The biggest question for me is why, what else could be going on? I would look to solve the etiology before trialing treatments that may not be applicable given what the etiology actually s.

Oral-motor problems can exist in and of themselves but, in my experience,  they are part of a bigger picture that must be considered. Considering the potential impact of the postural mechanism, the sensory system and the feeding/swallowing pathway in its entirety, often helps to solve a clinical puzzle such as the one you pose.

Some questions I have to help problem-solve:

Does she and/or do  parents report this is new onset behavior? Was it observed in infancy? Is it longstanding? If not, what prompted the referral  at age 9?

Are there any past co-morbidities from which  this may be part of the sequelae? These may be from birth, or alterations along her developmental trajectory that may not be so obvious now. You will need to ask parents and look beyond the obvious. If there are past co-morbidities, for example if there is even mild postural hypotonia in infancy, the sequelae we would see at 9 may be more subtle but affect function as you report.

Does she appear otherwise grossly normally developing in her sensory, gross-motor, and fine-motor and perceptual motor skills? I ask because I have learned from some fabulous OTs that sensory integration skills that underlie all these systems and can lead to what can look like “isolated” aberrations but are not.

An open mouth posture may be compensatory/purposeful (i.e., it is being used for a purpose, and does not reflect  a “mandibular” or muscle problem in and of itself) OR  it may be pathologic (related to alteration in the muscle synergies that stabilize and provide the dynamic synergies for suprahyoid/infrahyoid function)  OR it could be purely habitual which is very unlikely, given what you have told us.

Is her breathing quiet or is there some audible turbulence in airflow whether on inhalation or exhalation, suggestive of potential obstruction to/alteration in nasal airflow?

When she establishes a closed mouth posture, does that maneuver provoke any changes in her work of breathing (i.e., breathing effort) or her RR?
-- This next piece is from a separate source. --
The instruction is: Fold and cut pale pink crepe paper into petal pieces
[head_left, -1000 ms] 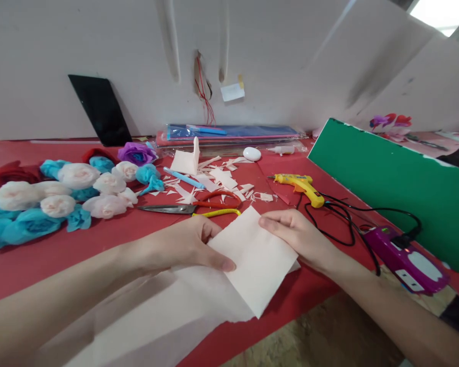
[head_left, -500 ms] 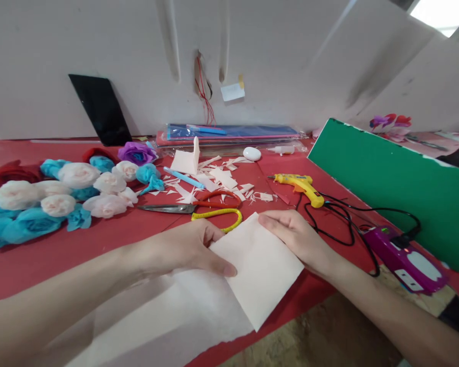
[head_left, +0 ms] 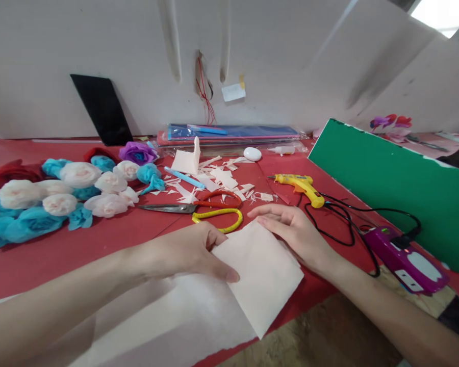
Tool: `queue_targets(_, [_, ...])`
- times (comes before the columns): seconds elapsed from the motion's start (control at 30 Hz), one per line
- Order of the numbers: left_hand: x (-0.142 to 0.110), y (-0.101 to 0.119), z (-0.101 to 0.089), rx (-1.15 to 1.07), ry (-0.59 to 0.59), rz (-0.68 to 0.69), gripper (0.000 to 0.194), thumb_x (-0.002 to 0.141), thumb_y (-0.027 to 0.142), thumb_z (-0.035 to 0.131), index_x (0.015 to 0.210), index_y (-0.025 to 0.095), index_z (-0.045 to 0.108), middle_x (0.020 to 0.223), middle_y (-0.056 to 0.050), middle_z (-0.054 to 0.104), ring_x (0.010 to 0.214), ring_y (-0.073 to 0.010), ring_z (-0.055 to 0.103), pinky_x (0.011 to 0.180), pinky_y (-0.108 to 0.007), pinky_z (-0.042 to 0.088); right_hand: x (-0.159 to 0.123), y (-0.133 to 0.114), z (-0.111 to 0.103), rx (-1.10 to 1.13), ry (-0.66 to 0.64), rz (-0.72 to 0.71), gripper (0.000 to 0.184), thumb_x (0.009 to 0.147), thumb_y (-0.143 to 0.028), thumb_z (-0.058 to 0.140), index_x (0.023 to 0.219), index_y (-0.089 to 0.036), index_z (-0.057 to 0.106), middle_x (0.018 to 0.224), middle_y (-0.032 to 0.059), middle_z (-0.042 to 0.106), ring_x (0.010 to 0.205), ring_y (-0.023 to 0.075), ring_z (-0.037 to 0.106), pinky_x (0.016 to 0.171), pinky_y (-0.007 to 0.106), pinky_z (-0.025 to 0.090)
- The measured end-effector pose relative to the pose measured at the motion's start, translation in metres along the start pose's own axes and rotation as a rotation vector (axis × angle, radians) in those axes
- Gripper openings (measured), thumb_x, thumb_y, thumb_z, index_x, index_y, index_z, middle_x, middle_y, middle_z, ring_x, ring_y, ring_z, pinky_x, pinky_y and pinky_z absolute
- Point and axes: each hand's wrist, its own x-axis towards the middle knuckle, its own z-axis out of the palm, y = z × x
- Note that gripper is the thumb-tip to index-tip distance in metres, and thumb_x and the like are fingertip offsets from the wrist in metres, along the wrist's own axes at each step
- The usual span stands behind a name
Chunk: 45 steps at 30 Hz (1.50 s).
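Note:
A pale pink folded paper square (head_left: 262, 275) is between my hands, one corner pointing down towards me. My left hand (head_left: 199, 252) pinches its left side, thumb flat on the front and the fingers mostly hidden behind. At the upper right edge is my right hand (head_left: 292, 232), thumb at the top corner, index finger stretched past it and the other fingers partly hidden behind the paper. Layers show along that edge. Below and left spreads a large pale sheet (head_left: 168, 326). Scissors (head_left: 218, 219) with red and yellow handles lie just beyond my left hand.
Paper flowers (head_left: 78, 176) crowd the left of the red table (head_left: 153, 234). Behind the scissors lie paper scraps (head_left: 224, 178) and a blue pen (head_left: 183, 177). To the right are a yellow glue gun (head_left: 300, 186), its cable, a purple power strip (head_left: 405, 260) and a green board (head_left: 390, 188).
My right index finger has stretched out past the paper's top corner, and layers now show at the right edge. The square has shifted slightly down and towards me.

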Motion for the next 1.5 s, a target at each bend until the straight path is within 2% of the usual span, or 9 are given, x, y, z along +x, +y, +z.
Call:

Tell us about her oral-motor skills, both for speech/conversation and during eating/drinking. Do you see the full ROM and strength and coordination that underpin both those functional skills? Is her voice or swallow altered in ways that are suggestive of tonsillar or adenoidal hypertrophy?

What about her saliva swallows? If the open mouth posture is predominant, she would likely have anterior loss of saliva bolus. Does she actually establish an anterior seal at the moment of the swallow and is it effective? Does she have other sensory challenges that may not be readily apparent but might be a part of the differential.
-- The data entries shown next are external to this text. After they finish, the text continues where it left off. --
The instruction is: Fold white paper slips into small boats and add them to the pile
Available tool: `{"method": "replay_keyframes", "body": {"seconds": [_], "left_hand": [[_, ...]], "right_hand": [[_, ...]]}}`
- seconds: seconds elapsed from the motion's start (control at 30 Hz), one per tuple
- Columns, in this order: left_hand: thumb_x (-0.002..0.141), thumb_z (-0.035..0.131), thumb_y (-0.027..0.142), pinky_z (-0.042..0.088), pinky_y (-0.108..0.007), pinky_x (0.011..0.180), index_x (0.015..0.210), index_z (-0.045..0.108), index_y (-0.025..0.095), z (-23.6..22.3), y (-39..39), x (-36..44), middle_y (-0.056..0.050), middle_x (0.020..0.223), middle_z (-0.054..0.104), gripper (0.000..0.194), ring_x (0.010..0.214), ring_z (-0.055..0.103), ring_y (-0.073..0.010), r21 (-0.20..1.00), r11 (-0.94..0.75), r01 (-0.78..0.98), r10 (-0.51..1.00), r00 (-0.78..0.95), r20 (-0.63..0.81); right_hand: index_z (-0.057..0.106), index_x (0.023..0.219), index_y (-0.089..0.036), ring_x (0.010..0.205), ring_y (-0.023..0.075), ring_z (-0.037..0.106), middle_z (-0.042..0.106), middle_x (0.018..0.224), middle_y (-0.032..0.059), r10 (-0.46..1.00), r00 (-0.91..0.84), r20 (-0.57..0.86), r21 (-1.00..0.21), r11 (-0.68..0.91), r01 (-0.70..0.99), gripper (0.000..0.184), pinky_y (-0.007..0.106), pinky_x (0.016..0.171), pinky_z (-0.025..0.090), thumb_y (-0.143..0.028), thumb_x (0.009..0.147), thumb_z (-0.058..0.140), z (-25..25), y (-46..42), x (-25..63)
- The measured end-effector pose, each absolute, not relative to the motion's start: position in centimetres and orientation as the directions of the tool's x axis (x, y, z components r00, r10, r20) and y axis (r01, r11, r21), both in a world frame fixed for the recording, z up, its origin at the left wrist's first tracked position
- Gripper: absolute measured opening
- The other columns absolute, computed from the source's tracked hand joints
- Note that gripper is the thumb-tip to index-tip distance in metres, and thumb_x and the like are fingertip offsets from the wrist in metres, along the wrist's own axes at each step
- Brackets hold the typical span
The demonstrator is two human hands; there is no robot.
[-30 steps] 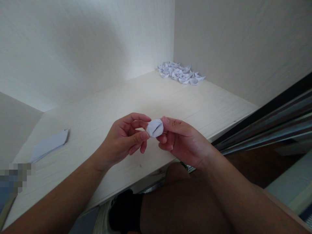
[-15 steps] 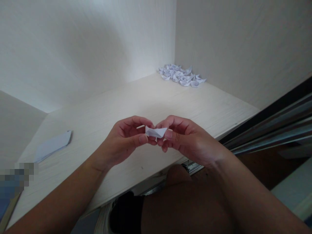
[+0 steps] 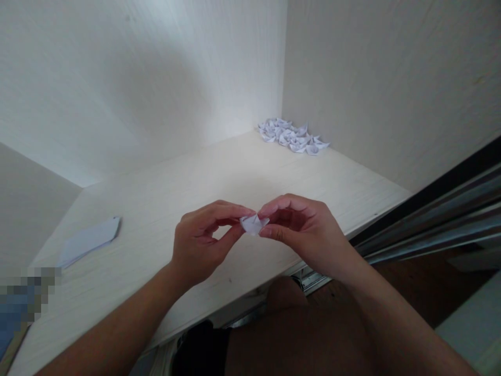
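A small white folded paper boat (image 3: 252, 224) is held up between my two hands, above the front part of the table. My left hand (image 3: 209, 232) pinches its left end between thumb and forefinger. On the other end, the fingertips and thumb of my right hand (image 3: 299, 222) are closed too. The boat's middle rises to a small point, and its sides are partly hidden by my fingers.
Several white folded paper boats (image 3: 293, 137) lie in a heap at the back corner against the walls. A stack of white paper sheets (image 3: 91, 240) rests on the pale table (image 3: 164, 180) at the left. My legs are below the table's front edge.
Both hands have shifted their grip on the paper boat, and its middle now shows a raised point. The left fingers have straightened. The view has tilted slightly, so the table sits lower.
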State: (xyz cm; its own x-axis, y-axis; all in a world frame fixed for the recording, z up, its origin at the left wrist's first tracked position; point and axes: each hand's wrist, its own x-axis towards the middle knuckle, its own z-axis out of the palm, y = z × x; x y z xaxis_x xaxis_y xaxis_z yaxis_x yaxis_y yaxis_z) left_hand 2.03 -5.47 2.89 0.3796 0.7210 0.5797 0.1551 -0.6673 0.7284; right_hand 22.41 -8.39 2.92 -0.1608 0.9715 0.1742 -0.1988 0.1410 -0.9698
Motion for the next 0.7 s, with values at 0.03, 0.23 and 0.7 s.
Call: {"method": "replay_keyframes", "body": {"seconds": [0.03, 0.23, 0.7], "left_hand": [[0.085, 0.075, 0.008, 0.064, -0.029, 0.076, 0.105, 0.077, 0.025, 2.8, -5.4, 2.0, -0.004, 0.098, 0.079, 0.026, 0.087, 0.074, -0.0168, 0.741, -0.653, 0.155, 0.733, 0.377, 0.567], [0.083, 0.075, 0.005, 0.065, -0.031, 0.080, 0.102, 0.075, 0.021, 2.7, -5.3, 2.3, -0.007, 0.101, 0.077, 0.025, 0.093, 0.075, -0.0186, 0.804, -0.593, 0.035, 0.753, 0.376, 0.539], [0.087, 0.072, 0.010, 0.061, -0.027, 0.067, 0.097, 0.071, 0.021, 2.9, -4.9, 2.0, -0.006, 0.094, 0.070, 0.016, 0.082, 0.069, -0.0158, 0.607, -0.762, 0.223, 0.634, 0.449, 0.630]], "right_hand": [[0.074, 0.089, -0.021, 0.078, 0.0147, 0.067, 0.074, 0.083, 0.0005, 0.973, -0.145, 0.182, -0.972, 0.155, -0.178, 0.018, 0.030, 0.074, 0.054, -0.025, 0.076, 0.087, 2.8, -8.4, 22.3], [0.072, 0.088, -0.021, 0.084, 0.0157, 0.070, 0.074, 0.089, 0.0017, 0.944, -0.124, 0.306, -0.951, 0.297, -0.092, 0.015, 0.031, 0.080, 0.058, -0.022, 0.079, 0.084, 2.2, -8.3, 22.1], [0.071, 0.096, -0.023, 0.094, 0.0169, 0.068, 0.070, 0.104, 0.0073, 0.733, -0.185, 0.654, -0.638, 0.667, 0.385, 0.012, 0.032, 0.080, 0.058, -0.014, 0.096, 0.063, 1.6, -8.3, 21.6]]}}
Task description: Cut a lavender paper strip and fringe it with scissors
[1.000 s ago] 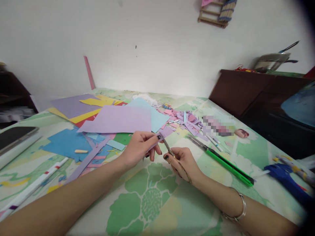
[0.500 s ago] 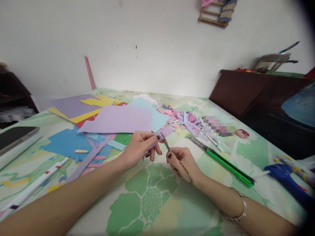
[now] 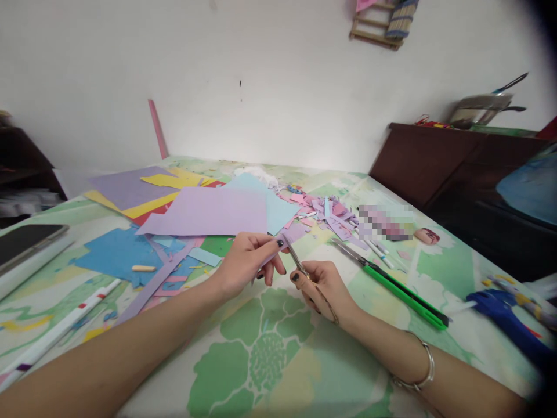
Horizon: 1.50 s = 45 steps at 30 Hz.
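Note:
My left hand (image 3: 250,261) pinches a small piece of purple paper (image 3: 284,237) between thumb and fingers, most of it hidden behind the hand. My right hand (image 3: 324,290) grips a pair of scissors (image 3: 296,255), whose blades reach up to the edge of that paper beside my left thumb. Just beyond the left hand lies a large lilac sheet (image 3: 217,209), with a light blue sheet (image 3: 281,212) partly under it. A green box cutter (image 3: 402,293) rests to the right of my right hand, its blade end pointing up and left.
A pile of paper scraps (image 3: 331,215) lies at the back right. Blue paper (image 3: 113,255) and loose strips lie at left, near a phone (image 3: 32,244). A blue glue gun (image 3: 500,313) is at far right. A dark cabinet (image 3: 426,162) borders the table's right side.
The scissors and my right hand have shifted very slightly left, the blades closer to the purple paper's edge. My left hand stays in place.

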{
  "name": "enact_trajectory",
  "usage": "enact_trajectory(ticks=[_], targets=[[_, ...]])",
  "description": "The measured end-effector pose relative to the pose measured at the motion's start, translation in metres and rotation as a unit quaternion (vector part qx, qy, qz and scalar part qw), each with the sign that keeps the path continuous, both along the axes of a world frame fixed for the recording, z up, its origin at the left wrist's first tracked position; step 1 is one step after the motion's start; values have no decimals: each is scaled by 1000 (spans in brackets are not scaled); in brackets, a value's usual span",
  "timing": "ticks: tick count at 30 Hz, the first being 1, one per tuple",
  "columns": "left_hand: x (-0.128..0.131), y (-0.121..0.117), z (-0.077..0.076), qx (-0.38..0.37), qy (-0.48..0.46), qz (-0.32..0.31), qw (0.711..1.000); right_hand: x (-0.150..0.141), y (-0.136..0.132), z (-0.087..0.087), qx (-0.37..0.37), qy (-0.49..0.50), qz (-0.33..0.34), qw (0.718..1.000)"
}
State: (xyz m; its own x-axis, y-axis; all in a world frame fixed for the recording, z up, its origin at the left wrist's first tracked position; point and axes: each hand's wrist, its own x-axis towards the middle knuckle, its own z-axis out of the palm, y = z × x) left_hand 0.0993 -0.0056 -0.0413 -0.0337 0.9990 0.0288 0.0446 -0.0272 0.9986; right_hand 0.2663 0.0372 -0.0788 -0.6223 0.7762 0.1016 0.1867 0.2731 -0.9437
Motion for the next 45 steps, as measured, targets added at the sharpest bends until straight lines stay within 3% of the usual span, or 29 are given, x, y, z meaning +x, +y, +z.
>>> enact_trajectory(ticks=[17, 33, 45], targets=[[0, 0, 1, -1, 6, 2, 1000, -1, -2, 4, -15, -12, -24, 1000], [-1, 0, 1, -2, -2, 1, 1000, 0, -3, 5, -48, 18, 24, 998], [1, 0, 2, -12, 6, 3, 1000, 0, 0, 1, -28, 11, 2, 1000]])
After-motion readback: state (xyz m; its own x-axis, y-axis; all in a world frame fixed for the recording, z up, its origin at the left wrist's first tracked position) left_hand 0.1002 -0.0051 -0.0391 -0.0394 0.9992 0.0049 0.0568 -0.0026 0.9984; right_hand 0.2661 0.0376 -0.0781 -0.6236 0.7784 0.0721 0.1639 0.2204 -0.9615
I would request an ENT consult to assure integrity of the nasopharyngeal airway, rule out any other structural etiologies and assure patent nasal airway, while you are sorting out the pieces that are or are not in your clinical differential.

Its ok to be in the “gray” zone for a while and not have the answers right away,  and take time for reflective thinking to sort this out. I suspect it is not that simple, but more comple.x

QUESTION

Can you recommend a chair model to use for pediatric infant and child video swallow studies and teen swallow studies?

ANSWER

Some general considerations:

If you need to use a C-arm (versus standard x-ray table), it may limit ease of access for certain seating devices and may limit establishing required view (i.e. child’s travel chair/wheel chair may seat the child too low to allow the desired view/image).

If the standard x-ray table is used, travel chair may be too wide with a tray in place to fit; yet if we take the tray off so chair fits in the narrow space, we change the postural stability typically available for PO feeding, and then may create an artifact in the data set.

Some very helpful seating devices go off the market randomly and we are left searching for a replacement

Need to consider if plan is to objectify typical position or optimal.

So problem-solving always a key, as is thinking outside the box.

I really like the MAMA Chair — Multiple Articulation, Multiple Adaptation chair, as Joan mentioned above. Flexible for different ages and levels of postural control and optional supports, hip-pelvic angles, has a footplate for optimal stability, which sounds not so important, but it is. Ever go out for a drink and end up on a bar stool with no rungs? You don’t stay long! Foot stability transfers throughout the entire postural mechanism and can affect swallowing/feeding skill. Just wish it had a tray to provide upper body stability via weightbearing, as that really can make a difference for some children too. We usually create something with very firm towel rolls to simulate a weight bearing surface. It is well worth the investment.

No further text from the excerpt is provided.